What to do:
Copy the entries exactly, through the "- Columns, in" line.

Collection entries
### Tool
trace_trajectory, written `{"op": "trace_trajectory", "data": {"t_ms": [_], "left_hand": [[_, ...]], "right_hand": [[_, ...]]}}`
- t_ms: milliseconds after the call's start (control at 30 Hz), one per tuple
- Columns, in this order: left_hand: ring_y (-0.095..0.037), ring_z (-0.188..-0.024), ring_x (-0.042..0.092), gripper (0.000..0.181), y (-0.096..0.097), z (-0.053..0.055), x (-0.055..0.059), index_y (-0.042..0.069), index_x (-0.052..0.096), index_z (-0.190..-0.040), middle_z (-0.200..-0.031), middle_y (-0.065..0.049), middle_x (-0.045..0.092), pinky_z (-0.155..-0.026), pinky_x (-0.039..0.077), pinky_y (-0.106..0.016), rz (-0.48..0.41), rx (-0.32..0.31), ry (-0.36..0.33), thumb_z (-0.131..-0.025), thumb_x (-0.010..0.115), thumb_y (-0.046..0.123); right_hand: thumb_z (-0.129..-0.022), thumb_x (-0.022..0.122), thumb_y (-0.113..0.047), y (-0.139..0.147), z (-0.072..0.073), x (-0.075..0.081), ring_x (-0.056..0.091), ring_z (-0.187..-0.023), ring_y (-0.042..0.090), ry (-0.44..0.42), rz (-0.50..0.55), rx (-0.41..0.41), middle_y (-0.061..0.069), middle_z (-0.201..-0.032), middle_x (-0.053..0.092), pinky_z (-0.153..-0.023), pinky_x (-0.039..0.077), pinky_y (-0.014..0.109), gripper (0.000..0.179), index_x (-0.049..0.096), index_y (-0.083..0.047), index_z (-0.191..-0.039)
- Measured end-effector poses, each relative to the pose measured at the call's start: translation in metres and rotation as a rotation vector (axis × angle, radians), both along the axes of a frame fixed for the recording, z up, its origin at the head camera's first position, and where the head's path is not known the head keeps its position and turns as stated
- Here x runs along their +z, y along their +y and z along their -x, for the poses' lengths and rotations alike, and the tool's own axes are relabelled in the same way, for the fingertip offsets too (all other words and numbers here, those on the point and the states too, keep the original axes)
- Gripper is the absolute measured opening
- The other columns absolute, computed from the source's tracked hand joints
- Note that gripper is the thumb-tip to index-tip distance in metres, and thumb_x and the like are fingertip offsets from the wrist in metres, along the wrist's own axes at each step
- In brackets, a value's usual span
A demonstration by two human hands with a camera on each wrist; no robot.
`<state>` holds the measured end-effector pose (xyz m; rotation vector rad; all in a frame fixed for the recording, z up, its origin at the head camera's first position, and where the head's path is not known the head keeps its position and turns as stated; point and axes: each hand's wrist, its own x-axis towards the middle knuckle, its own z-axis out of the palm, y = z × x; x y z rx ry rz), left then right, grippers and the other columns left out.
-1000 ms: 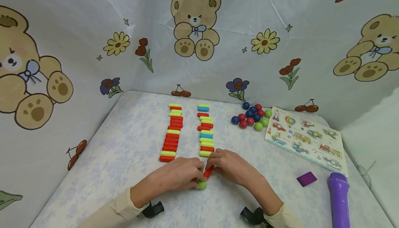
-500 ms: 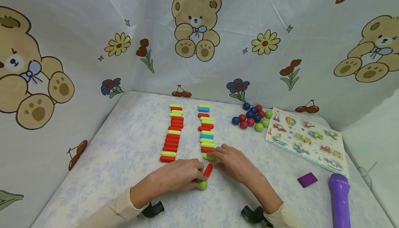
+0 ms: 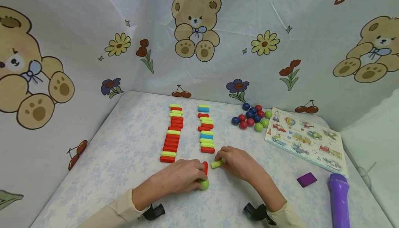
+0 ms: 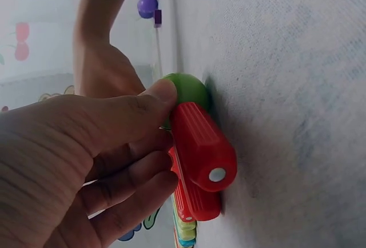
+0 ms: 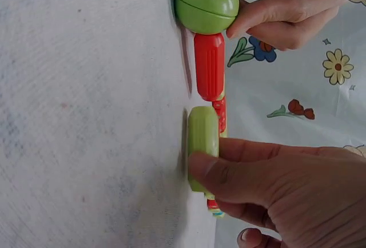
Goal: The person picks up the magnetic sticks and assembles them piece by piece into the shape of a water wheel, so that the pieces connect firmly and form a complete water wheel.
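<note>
My left hand point(image 3: 180, 176) pinches a green ball point(image 3: 204, 184) low over the table, thumb against it. Red magnetic rods meet the ball; one red rod point(image 5: 210, 68) sticks out from it, and a second red rod point(image 4: 203, 145) lies nearest the left wrist camera. Between thumb and fingers, my right hand point(image 3: 238, 162) pinches a yellow-green magnetic rod point(image 5: 203, 139). That rod is just right of the red rod's far end, apart from it. The left fingers hide part of the ball and rods in the head view.
Two columns of rods, a left column point(image 3: 171, 140) mostly red and a right column point(image 3: 206, 140) of mixed colours, lie beyond the hands. Several coloured balls point(image 3: 250, 121) are grouped at back right, beside a picture board point(image 3: 307, 139). A purple card point(image 3: 307, 179) and purple microphone-shaped object point(image 3: 339, 198) lie right.
My right hand has left the red rod, picked the yellow-green rod from the right column's near end and drawn it right and nearer. The red rod at the ball has swung to point away.
</note>
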<state>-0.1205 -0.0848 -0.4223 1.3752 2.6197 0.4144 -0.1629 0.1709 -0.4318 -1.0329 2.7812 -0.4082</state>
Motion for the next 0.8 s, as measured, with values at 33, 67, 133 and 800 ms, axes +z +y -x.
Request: {"op": "trace_trajectory", "data": {"t_ms": [33, 67, 133, 800], "left_hand": [[0.001, -0.077, 0.048, 0.008, 0.0, -0.0001, -0.0003, 0.026, 0.082, -0.103, -0.083, 0.014, 0.056, -0.062, 0.041, -0.012, -0.004, 0.002, 0.003, -0.096, 0.086, 0.026], [0.001, -0.076, 0.048, 0.008, 0.0, -0.0001, -0.0006, 0.025, 0.082, -0.102, -0.083, 0.014, 0.056, -0.062, 0.04, -0.012, -0.005, 0.004, 0.005, -0.095, 0.086, 0.027], [0.001, -0.077, 0.048, 0.009, 0.0003, -0.0003, -0.0006, 0.025, 0.082, -0.103, -0.084, 0.013, 0.057, -0.062, 0.041, -0.012, -0.006, 0.01, 0.003, -0.095, 0.086, 0.027], [-0.004, -0.098, 0.056, 0.014, 0.0065, -0.0026, -0.0055, 0.019, 0.082, -0.106, -0.106, 0.008, 0.066, -0.074, 0.051, -0.013, -0.021, 0.07, 0.022, -0.096, 0.085, 0.029]], "right_hand": [[-0.09, 0.087, -0.006, 0.0003, -0.0001, 0.0007, 0.069, -0.098, 0.015, 0.002, 0.009, 0.014, -0.004, -0.106, 0.074, -0.09, 0.063, 0.038, 0.023, 0.08, -0.016, -0.109], [-0.09, 0.087, -0.005, 0.0003, -0.0004, 0.0017, 0.069, -0.099, 0.015, 0.0, 0.018, 0.024, -0.004, -0.106, 0.074, -0.09, 0.063, 0.038, 0.023, 0.08, -0.017, -0.108], [-0.09, 0.086, -0.004, -0.0001, -0.0008, 0.0032, 0.069, -0.1, 0.014, -0.01, 0.035, 0.046, -0.006, -0.106, 0.074, -0.091, 0.062, 0.037, 0.023, 0.08, -0.018, -0.108], [-0.091, 0.085, -0.002, -0.0093, -0.0074, 0.0042, 0.069, -0.11, 0.017, 0.049, 0.06, 0.195, -0.003, -0.119, 0.073, -0.097, 0.061, 0.038, 0.03, 0.08, -0.017, -0.116]]}}
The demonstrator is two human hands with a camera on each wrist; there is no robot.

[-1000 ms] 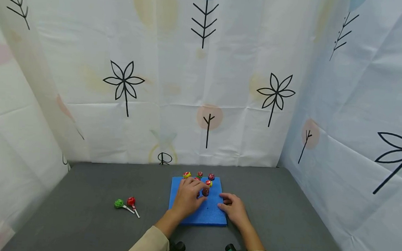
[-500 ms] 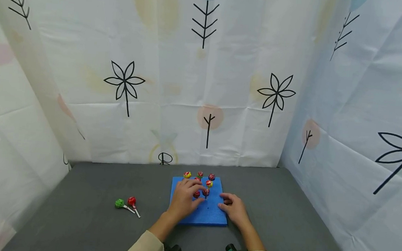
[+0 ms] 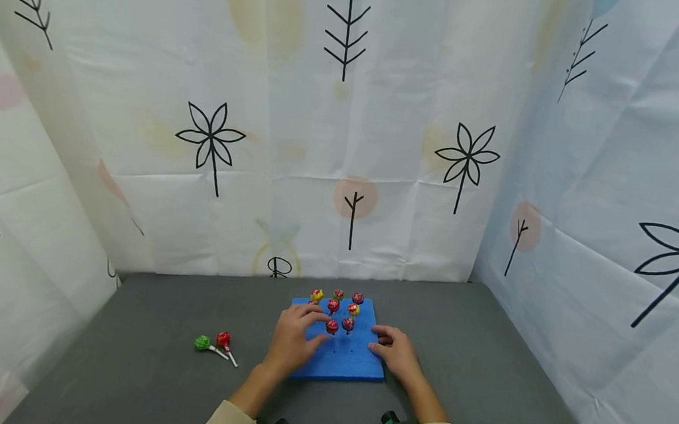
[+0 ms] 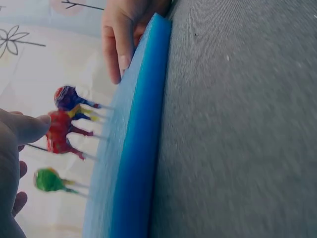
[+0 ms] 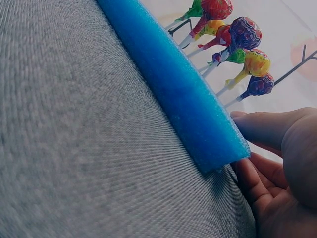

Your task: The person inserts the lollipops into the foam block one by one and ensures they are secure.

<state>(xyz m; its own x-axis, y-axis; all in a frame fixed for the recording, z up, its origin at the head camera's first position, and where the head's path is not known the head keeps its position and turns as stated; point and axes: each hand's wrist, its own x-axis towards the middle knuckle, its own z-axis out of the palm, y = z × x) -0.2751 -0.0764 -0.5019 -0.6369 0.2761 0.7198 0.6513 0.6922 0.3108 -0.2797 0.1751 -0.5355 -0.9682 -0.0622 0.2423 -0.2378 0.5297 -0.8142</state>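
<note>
A blue foam board point(image 3: 357, 368) lies on the grey table with several wrapped lollipops standing in it on their sticks. My left hand point(image 3: 290, 338) is beside them at the left, thumb and fingers spread with nothing between them. Nearest to it stands a red lollipop point(image 3: 332, 326); a dark purple lollipop point(image 5: 245, 33) and a yellow one point(image 5: 257, 63) show clearly in the right wrist view. At the board's right edge my right hand point(image 3: 396, 356) grips the foam, thumb on top and fingers at the side. The left hand partly hides the back-left lollipops.
A loose green lollipop point(image 3: 203, 343) and a loose red lollipop point(image 3: 223, 340) lie on the grey table point(image 3: 141, 369) left of the board. Small holes show in the board's front part. Patterned white curtains point(image 3: 297, 135) enclose the table at the back and sides.
My left hand has drawn back leftward from the lollipops, uncovering the red and dark ones that stand in the board. The right hand has stayed at the board's edge.
</note>
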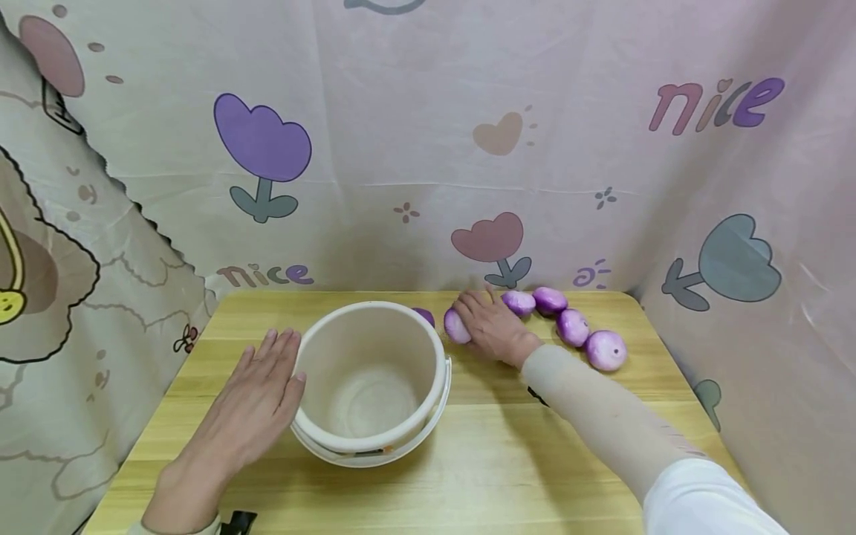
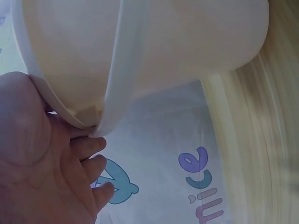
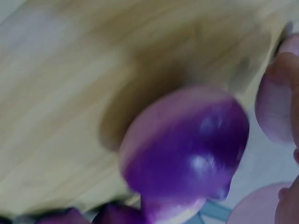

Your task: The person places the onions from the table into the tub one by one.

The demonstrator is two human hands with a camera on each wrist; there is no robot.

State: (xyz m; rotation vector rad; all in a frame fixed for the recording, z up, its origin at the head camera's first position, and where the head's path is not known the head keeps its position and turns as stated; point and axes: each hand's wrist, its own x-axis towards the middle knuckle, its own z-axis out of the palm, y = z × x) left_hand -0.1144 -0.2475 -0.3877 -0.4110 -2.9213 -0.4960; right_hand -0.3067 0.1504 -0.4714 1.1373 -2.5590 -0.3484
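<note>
A cream bucket (image 1: 366, 443) with a white handle (image 2: 122, 60) stands on the table. Along its left rim lies my left hand (image 1: 247, 409), fingers straight; in the left wrist view that hand (image 2: 46, 158) touches the bucket just beside the handle's end. My right hand (image 1: 493, 328), behind and right of the bucket, grips a purple onion (image 1: 456, 327). The right wrist view catches only part of this hand (image 3: 286, 70), with the held onion (image 3: 273, 109) at its fingers. A larger-looking purple onion (image 3: 187, 144) fills the middle there.
Several more purple onions (image 1: 606, 351) curve along the back right of the wooden table (image 1: 508, 468). Another onion (image 1: 424, 316) is partly hidden behind the bucket. A printed curtain (image 1: 401, 148) hangs right behind the table's far edge and along both sides.
</note>
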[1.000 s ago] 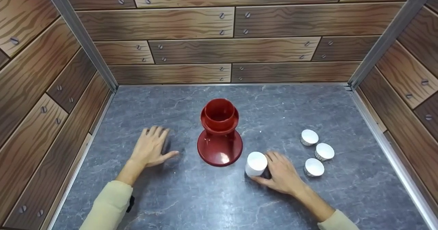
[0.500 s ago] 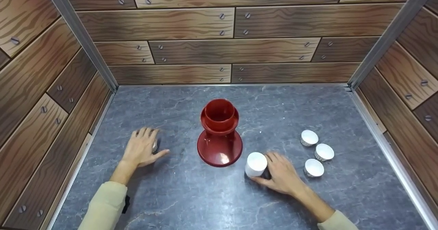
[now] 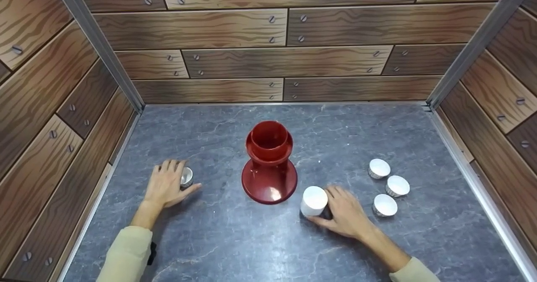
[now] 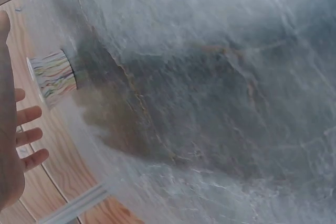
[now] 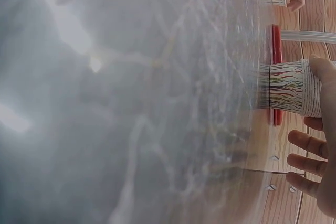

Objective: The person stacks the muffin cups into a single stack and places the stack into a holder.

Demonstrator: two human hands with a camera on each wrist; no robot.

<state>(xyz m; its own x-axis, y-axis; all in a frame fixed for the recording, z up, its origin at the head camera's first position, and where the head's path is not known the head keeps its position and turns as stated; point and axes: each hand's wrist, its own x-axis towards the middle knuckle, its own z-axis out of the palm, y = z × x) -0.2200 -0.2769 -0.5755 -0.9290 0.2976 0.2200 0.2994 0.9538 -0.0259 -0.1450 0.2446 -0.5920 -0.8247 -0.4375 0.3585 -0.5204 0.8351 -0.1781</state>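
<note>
My right hand (image 3: 346, 212) grips a stack of nested white paper cups (image 3: 314, 200), thumb and index finger around its side; in the right wrist view the stacked rims of the paper cups (image 5: 289, 87) show above a wavy coloured-line pattern. The other right fingers stand loosely apart. On the left, my left hand (image 3: 164, 184) hovers beside a single small paper cup (image 3: 187, 178), fingers spread, thumb out in front of it. The left wrist view shows that cup (image 4: 53, 78) upright on the table, with the left fingers (image 4: 32, 137) extended and relaxed.
A glossy red stand (image 3: 269, 181) with a round base and a red cup-shaped top (image 3: 269, 141) stands mid-table. Three small paper cups (image 3: 385, 205) sit close together at the right. Wood-patterned walls (image 3: 235, 61) with metal edging enclose the grey marbled table (image 3: 235, 240).
My left hand has drifted left, uncovering the small paper cup that was hidden beneath it. My right hand and its stack of paper cups have stayed in place.
</note>
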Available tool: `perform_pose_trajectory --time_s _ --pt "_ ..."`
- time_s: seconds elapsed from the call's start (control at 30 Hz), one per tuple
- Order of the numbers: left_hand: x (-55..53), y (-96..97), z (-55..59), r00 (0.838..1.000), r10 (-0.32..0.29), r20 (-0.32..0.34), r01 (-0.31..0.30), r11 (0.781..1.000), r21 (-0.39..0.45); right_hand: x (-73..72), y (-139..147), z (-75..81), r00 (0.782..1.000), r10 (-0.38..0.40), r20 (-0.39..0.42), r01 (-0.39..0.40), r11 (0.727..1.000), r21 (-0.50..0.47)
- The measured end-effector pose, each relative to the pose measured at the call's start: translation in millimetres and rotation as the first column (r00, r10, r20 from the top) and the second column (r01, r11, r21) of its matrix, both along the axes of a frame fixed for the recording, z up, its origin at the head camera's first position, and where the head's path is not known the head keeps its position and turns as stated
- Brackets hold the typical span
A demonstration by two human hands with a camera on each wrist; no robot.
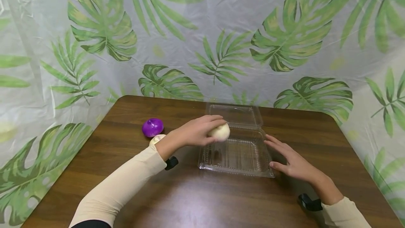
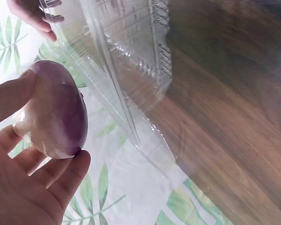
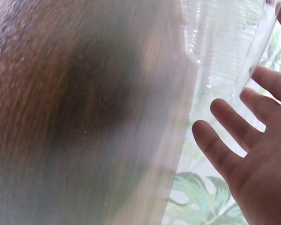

Written response:
### Tool
trace_trajectory, written `{"op": "trace_trajectory", "data": {"t_ms": [_], "left_hand": [[_, ...]], "right_hand": [[_, ...]]}}`
- t_ms: milliseconds after the call's start (control at 30 Hz), one per tuple
- Columns, in this order: left_hand: ring_y (-0.095..0.037), ring_z (-0.188..-0.024), ring_x (-0.042..0.092), gripper (0.000..0.181), y (-0.096..0.097), z (-0.053..0.055), x (-0.055..0.059), index_y (-0.042..0.069), index_x (-0.052..0.096), index_z (-0.190..-0.040), middle_z (-0.200..-0.031), middle_y (-0.065..0.049), middle_x (-0.045..0.092), pinky_z (-0.155..-0.026), pinky_x (-0.039..0.077), pinky_y (-0.106..0.016), rz (-0.48..0.41), rx (-0.32..0.31), ry (-0.36..0.33), thumb_z (-0.131..-0.025), thumb_x (-0.010..0.115), thumb_y (-0.046..0.123); right_hand: thumb_z (-0.129..-0.022), thumb_x (-0.022..0.122), thumb_y (-0.113..0.047), y (-0.139..0.147), z (-0.072..0.073), x (-0.075..0.081), ring_x (-0.056..0.091), ring_z (-0.187..-0.023), ring_y (-0.042..0.090), ry (-0.44..0.42), rz (-0.50..0.55), rx (-0.41..0.41), middle_y (-0.061..0.069), middle_z (-0.201..-0.032), middle_x (-0.053..0.092), pinky_z (-0.153..-0.023), pinky_x (-0.039..0.077), pinky_y (-0.014..0.109), gripper (0.000..0.179), index_x (-0.049..0.096), index_y (-0.083..0.047), index_z (-0.191..-0.039)

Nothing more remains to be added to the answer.